Only one span of the listing below should come back. It runs from the line with "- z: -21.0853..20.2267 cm" through the line with "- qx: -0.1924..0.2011", and each of its lines must be reproduced exactly.

▸ **Data block**
════════════════

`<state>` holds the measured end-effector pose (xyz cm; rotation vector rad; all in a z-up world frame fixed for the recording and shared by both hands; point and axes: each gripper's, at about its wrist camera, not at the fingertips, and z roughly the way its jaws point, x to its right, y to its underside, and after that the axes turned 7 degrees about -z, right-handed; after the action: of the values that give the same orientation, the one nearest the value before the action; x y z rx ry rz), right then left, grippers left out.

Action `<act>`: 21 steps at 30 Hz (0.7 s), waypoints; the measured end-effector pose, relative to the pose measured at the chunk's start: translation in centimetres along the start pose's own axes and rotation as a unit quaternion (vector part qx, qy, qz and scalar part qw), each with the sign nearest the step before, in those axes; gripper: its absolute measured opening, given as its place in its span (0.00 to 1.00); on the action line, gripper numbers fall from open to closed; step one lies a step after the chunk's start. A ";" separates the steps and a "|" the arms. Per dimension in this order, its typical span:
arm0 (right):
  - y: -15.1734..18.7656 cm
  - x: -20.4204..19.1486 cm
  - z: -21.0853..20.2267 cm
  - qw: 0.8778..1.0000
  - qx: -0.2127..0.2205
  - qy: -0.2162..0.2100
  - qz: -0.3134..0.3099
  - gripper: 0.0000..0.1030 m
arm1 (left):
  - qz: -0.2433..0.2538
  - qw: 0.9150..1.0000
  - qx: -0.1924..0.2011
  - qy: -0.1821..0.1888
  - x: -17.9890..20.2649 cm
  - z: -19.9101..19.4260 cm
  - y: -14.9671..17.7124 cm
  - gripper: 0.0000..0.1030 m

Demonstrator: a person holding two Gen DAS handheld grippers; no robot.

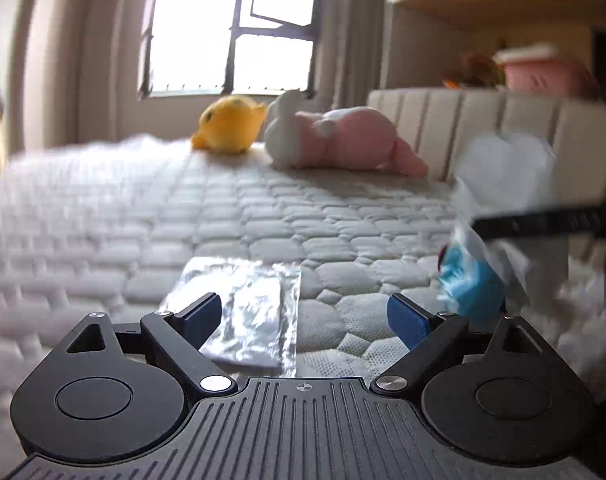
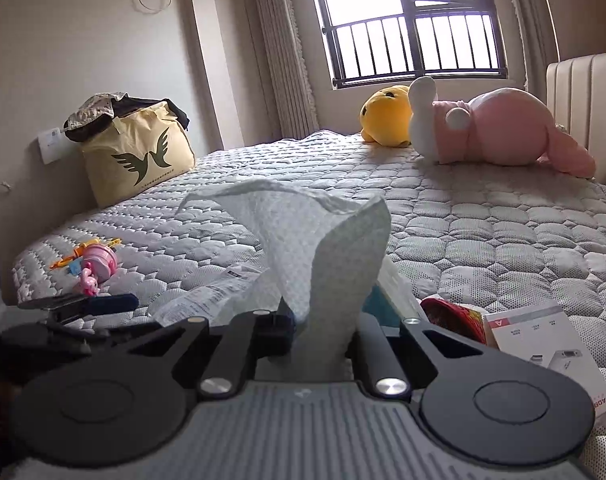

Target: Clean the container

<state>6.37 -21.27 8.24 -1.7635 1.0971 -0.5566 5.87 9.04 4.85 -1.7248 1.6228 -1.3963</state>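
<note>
My right gripper (image 2: 323, 322) is shut on a white tissue (image 2: 323, 248) that stands up between its fingers, pulled from a blue tissue pack (image 2: 379, 308) just beneath. Partly hidden behind the right finger lies a red patterned container (image 2: 455, 318). My left gripper (image 1: 305, 318) is open and holds nothing, low over the quilted mattress (image 1: 263, 216). A silver foil packet (image 1: 247, 312) lies by its left finger. In the blurred left wrist view the tissue (image 1: 503, 168) and blue pack (image 1: 469, 284) are at the right, crossed by a black finger (image 1: 543, 226) of the right gripper.
A white carton (image 2: 543, 344) lies at the right. A pink toy (image 2: 97, 264) and a printed slip (image 2: 207, 296) lie at the left, and a yellow bag (image 2: 139, 152) leans on the wall. Yellow (image 2: 387, 114) and pink (image 2: 499, 128) plush toys rest by the headboard (image 2: 583, 112).
</note>
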 end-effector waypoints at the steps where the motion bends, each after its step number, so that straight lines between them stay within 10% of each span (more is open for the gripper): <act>1: 0.3 0.1 -0.4 1.000 0.001 -0.003 0.001 0.10 | -0.078 0.997 -0.017 0.018 -2.4 -0.2 -1.0 0.91; 5: 2.2 0.7 -2.4 1.000 0.005 -0.017 0.015 0.10 | -0.261 0.955 -0.072 0.116 -6.9 0.3 -1.2 0.92; 9: 4.0 1.5 -4.2 0.999 0.003 -0.008 0.040 0.10 | -0.243 0.938 -0.128 0.209 -1.4 2.2 -0.2 0.95; 16: 6.9 4.6 -4.9 0.995 -0.017 0.031 0.091 0.12 | -0.278 0.899 -0.247 0.230 5.6 10.1 4.9 0.95; 19: 7.6 6.0 -5.4 0.993 -0.013 0.035 0.114 0.12 | -0.287 0.902 -0.240 0.217 6.2 12.1 5.7 0.94; 21: 7.8 6.7 -5.8 0.991 -0.005 0.031 0.130 0.12 | -0.268 0.911 -0.228 0.215 6.4 12.0 5.6 0.75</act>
<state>1.92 -31.03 3.23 -1.5884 1.3503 -0.4484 11.96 -2.21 -2.33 -2.4004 1.9054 -1.8632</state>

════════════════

▸ **Task response**
  - z: -21.0853..20.2267 cm
  - qw: 0.8778..1.0000
  - qx: -0.2127..0.2205
  - qy: -0.2162..0.2100
  - qz: -0.3134..0.3099
  - gripper: 0.0000..0.1030 m
arm1 (left):
  - qz: -0.2433..0.2538
  - qw: 0.9150..1.0000
  - qx: -0.1924..0.2011

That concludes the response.